「宿命と必然の巡り合わせ」追憶 近大さんの映画レビュー(感想・評価)
宿命と必然の巡り合わせ
タイトルはバーブラ・ストライザンドとロバート・レッドフォード共演の名作、内容はクリント・イーストウッド監督の「ミスティック・リバー」を彷彿。
演出も演技も音楽もベタで古臭く、コテコテの昭和臭を漂わせ、この手の作品が好みか否かで分かれそうだが、邦画らしい邦画になっている。
ある殺人事件の被害者、容疑者、刑事として再会した幼馴染みの3人の男。
彼らには少年時代、ある秘密があった…。
まず、サスペンス・ミステリーを期待すると微妙だろう。
はっきり言って刑事たちは何だか間抜けで、捜査としても生温い。
予告編でも流れているダッシュ・シーン。
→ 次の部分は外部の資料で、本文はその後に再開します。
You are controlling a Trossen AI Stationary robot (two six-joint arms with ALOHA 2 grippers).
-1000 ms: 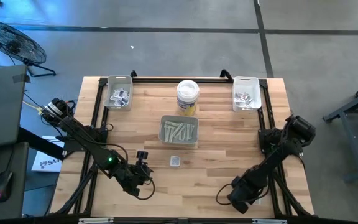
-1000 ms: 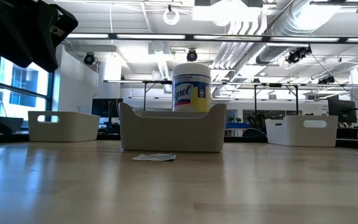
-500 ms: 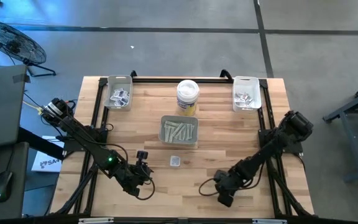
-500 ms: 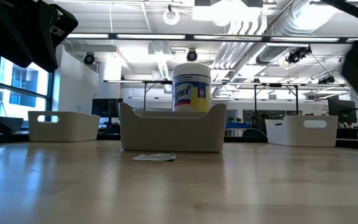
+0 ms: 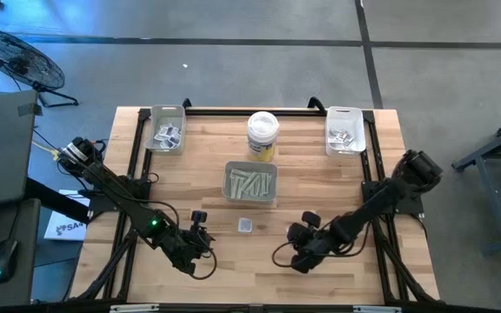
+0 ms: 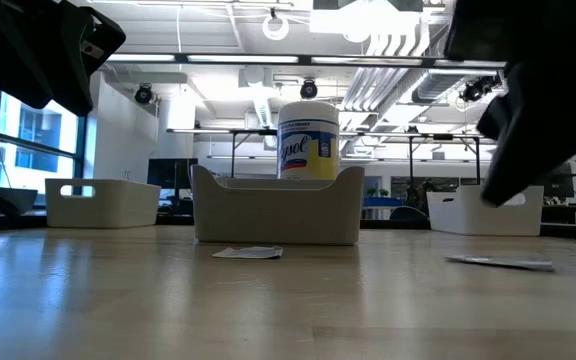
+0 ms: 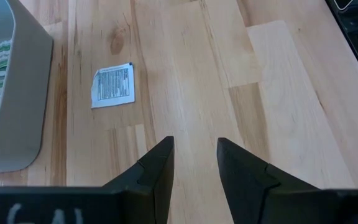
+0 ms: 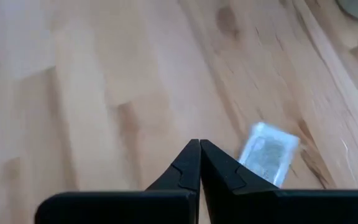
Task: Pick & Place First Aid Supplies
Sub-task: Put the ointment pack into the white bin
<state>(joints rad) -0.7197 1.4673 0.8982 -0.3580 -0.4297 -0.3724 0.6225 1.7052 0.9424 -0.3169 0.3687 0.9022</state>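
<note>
One small white square paper packet (image 5: 244, 226) lies loose on the wooden table (image 5: 337, 191) just short of the grey centre tray (image 5: 250, 199), and the right gripper (image 5: 297, 249), fingers pressed together and empty, apparently approaches; it must spread before grasping, while the left gripper (image 5: 203, 240) waits, part-spread, near the front edge.

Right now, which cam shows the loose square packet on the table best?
Left wrist view: the square packet lies flat, its print side fully visible. High view gives a small pale square; low view, an edge-on sliver; right wrist view, a blurred patch.
</note>
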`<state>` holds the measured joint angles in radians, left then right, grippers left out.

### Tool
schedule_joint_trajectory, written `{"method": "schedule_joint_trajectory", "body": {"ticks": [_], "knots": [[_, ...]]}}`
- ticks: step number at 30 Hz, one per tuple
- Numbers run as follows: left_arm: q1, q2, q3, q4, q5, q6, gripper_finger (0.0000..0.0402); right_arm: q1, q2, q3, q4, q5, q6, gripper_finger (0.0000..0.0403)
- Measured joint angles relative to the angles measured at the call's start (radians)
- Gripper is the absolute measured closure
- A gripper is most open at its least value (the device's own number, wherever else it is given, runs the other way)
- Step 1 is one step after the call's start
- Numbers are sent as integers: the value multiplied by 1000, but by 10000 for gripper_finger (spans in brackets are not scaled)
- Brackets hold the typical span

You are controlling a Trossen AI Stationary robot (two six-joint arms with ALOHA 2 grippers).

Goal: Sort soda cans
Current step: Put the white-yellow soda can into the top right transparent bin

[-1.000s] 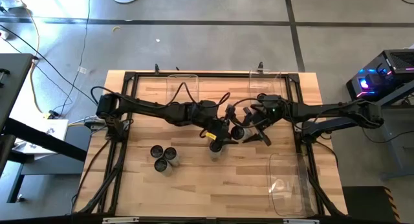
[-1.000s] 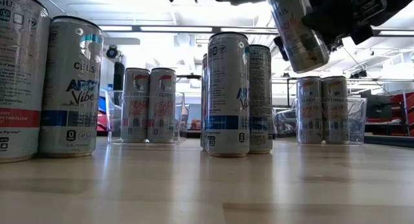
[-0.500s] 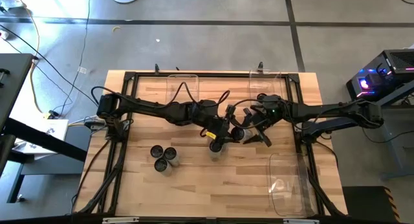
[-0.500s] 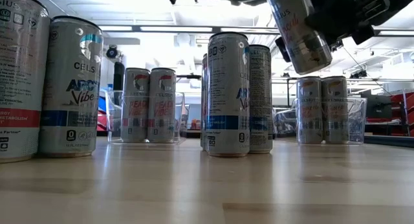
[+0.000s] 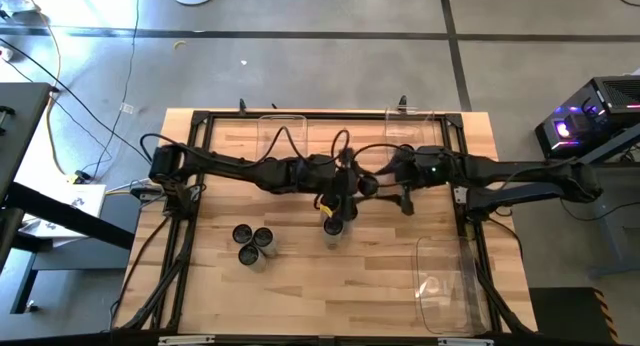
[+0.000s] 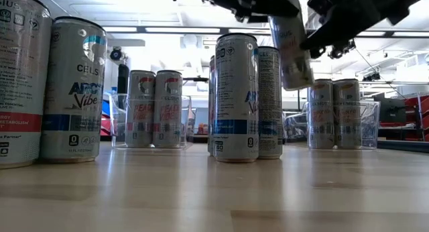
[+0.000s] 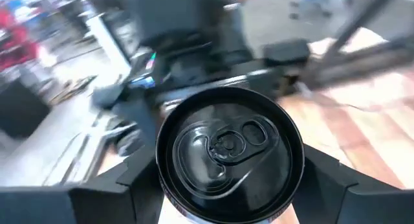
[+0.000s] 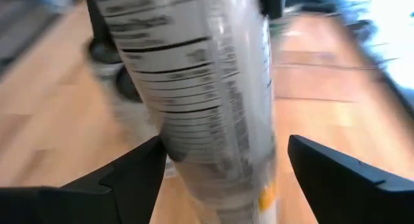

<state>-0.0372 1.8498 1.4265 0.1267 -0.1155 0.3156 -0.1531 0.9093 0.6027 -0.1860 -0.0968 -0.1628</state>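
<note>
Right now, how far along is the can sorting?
Done: two pink-labelled cans stand in the far left bin, and two more in the far right bin. In hand: the left gripper is shut on a lifted can, with the right gripper open around it. Left: a cluster of three and a middle group stand loose.
</note>
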Motion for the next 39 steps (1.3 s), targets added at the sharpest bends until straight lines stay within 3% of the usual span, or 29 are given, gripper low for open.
{"method": "schedule_joint_trajectory", "body": {"ticks": [6,13,18,24,28,32,37,39], "knots": [[17,-3,0,6,-87,-88,158,98,-10,2,34,239,-24,88],[37,-3,0,60,-93,-145,158,194,65,3,206,434,-41,87],[42,-3,1,64,-99,-153,158,219,121,3,276,472,-95,93],[42,-3,1,69,-104,-145,158,239,113,3,279,524,-104,172],[44,-3,5,75,-80,-123,114,237,84,2,258,523,-87,172],[61,-21,5,0,-56,-99,71,213,26,-18,184,534,-41,172],[99,-32,2,-86,-2,-105,59,216,-131,-58,177,542,-25,172],[113,-32,-24,-30,49,-105,58,226,-194,-64,202,538,-28,172]]}}
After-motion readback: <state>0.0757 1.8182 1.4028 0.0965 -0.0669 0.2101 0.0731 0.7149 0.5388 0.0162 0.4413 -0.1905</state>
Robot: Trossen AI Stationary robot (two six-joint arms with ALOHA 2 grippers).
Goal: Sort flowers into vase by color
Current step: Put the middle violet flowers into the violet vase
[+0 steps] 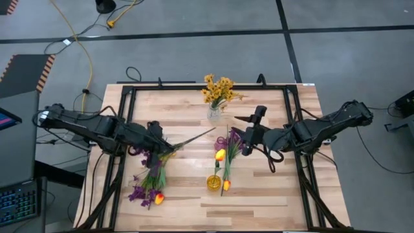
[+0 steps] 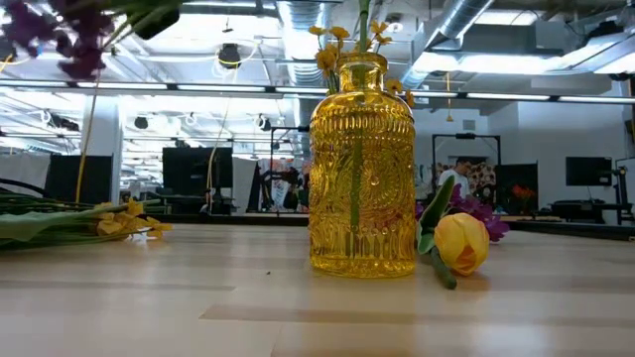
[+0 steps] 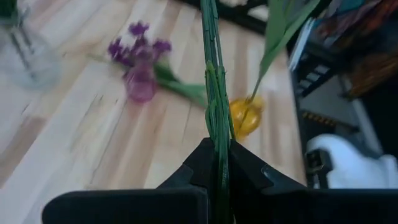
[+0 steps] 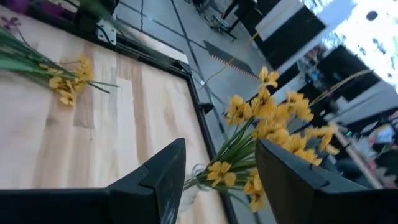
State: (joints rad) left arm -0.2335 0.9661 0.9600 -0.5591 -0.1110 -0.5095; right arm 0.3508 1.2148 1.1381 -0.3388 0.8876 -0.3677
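Green stem clamped, left gripper; right gripper agape.

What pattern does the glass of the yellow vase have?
An embossed, textured relief all over the yellow vase, its glass amber-yellow; the low view shows it best.

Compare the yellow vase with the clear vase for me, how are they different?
The yellow vase is tinted amber with embossed patterning; the clear vase is colourless. The yellow vase holds a single stem, the clear vase a full bunch of small yellow blooms. The yellow vase stands nearer the table's front edge. Both stand upright.
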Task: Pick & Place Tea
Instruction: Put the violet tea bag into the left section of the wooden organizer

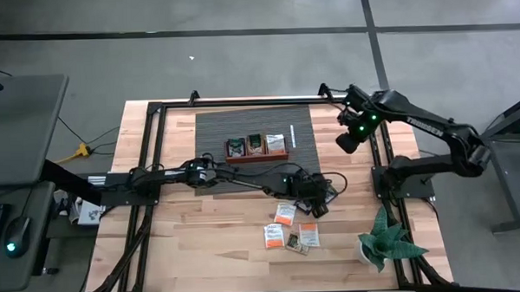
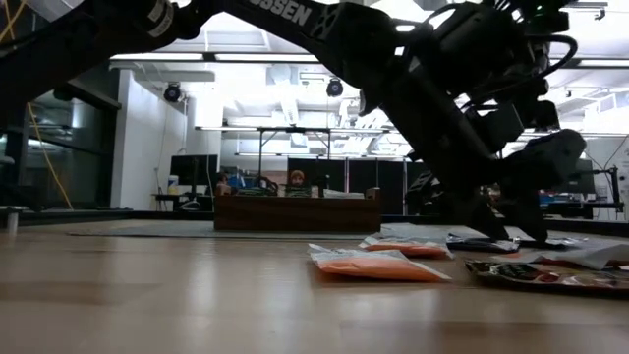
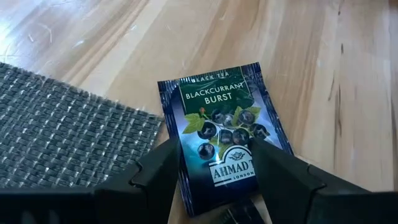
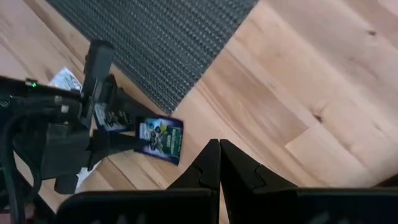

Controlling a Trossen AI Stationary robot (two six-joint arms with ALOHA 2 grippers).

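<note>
A dark blue tea sachet (image 3: 217,118) printed "Blackcurrant Burst" sits between the fingers of my left gripper (image 3: 214,155), which is shut on it. That gripper (image 1: 316,199) is over bare wood, just off the grey mat's near right corner. Several orange-and-white sachets (image 1: 284,214) lie flat on the wood nearer the table's front. The brown wooden tray (image 1: 256,151) stands on the mat (image 1: 216,134), with sachets upright in its compartments. My right gripper (image 4: 219,149) is shut on nothing, raised by the mat's far right side (image 1: 348,143). My left gripper pinches the sachet by its two opposite side edges (image 3: 181,158), near the end closest to the wrist. The fingers (image 3: 155,174) slant down from the table's left. The sachet's free end (image 4: 163,138) sticks out beyond the fingertips, lifted clear of the wood.
A small potted plant (image 1: 383,241) stands at the near right corner. A black frame (image 1: 151,132) runs along the table's edges. Loose sachets (image 2: 378,264) lie between the mat and the front edge. Bare wood lies at the near left.
</note>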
刑事・岡田が逃げる容疑者・小栗を追うみたいに見えるけど、実は全然違う。(あれは詐偽だよ~!(>_<))
事件解決も真犯人もびっくりするくらい拍子抜け。殺された被害者・柄本にしてみれば、浮かばれなくやりきれない真相ではあるが。
彼らの少年時代の秘密。
これ、察しが付くと言うか、始まって5分ですぐ分かる。
つまり本作は昨年の「64」のように、上質なサスペンス・ミステリーというより、宿命と救済のヒューマン・ドラマとして見るのが正しい。
主人公の刑事・篤。
あの時の事は忘れた事はない。が、過去の事として、何もしてこなかった。
それと引き換えかのように、妻とはすれ違い、実の母とは険悪。
あの時の温もりに、自分の人生は報いているのだろうか。
疑われる啓太。
妻の妊娠、新居の建築、会社は順調。
殺された悟。
会社の経営にどん詰まりだが、家族や会社の為に奔走。
対称的だが、二人は二人なりに今の自分の人生を必死に生き、守らねばならぬものがある。
あの時の家族のような温もりを。
あの人への献身を。
腑に落ちない点もある。一人だけ殺された悟がどうしても不憫。
が、啓太の数奇な因果、篤のラストの“再会”。
亡き友やあの時あの人の事を決して忘れず、今の彼らの幸福と救済に胸打つものがあった。
岡田准一、小栗旬、柄本佑、長澤まさみ、木村文乃、安藤サクラ、吉岡秀隆、現在の日本映画界を代表する豪華実力派の共演と好演。
日本映画界のレジェンドである名コンビ、降旗康男の演出は手堅く、木村大作の叙情豊かな映像美。
見ていたらこの作品の中心には、ある大スターが居る気がした。
高倉健の映画を多く撮った降旗&木村コンビ。
生前高倉健が高く評価していたという岡田准一。
今回のコラボは偶然ではなく、高倉健が繋いだ必然の巡り合わせに違いない。
もう叶わぬ事だが、是非とも、監督・降旗康男×撮影・木村大作×主演・高倉健&岡田准一という映画を見たかった!
共感ありがとうございます。
仰る様に、
監督:降旗康男、撮影:木村大作、主演:高倉健&岡田准一という布陣で作った、格調高い、邦画らしい邦画を観たかったです。
残念です。
ー以上ー
近大さん、コメントありがとうございます。
それは確かに観てたかったですねぇ…。
確実に名作になっていたと思います!
降旗監督には、本作のような日本映画の“原風景”的な作品をこれからもつくって欲しかったので、非常に残念です…。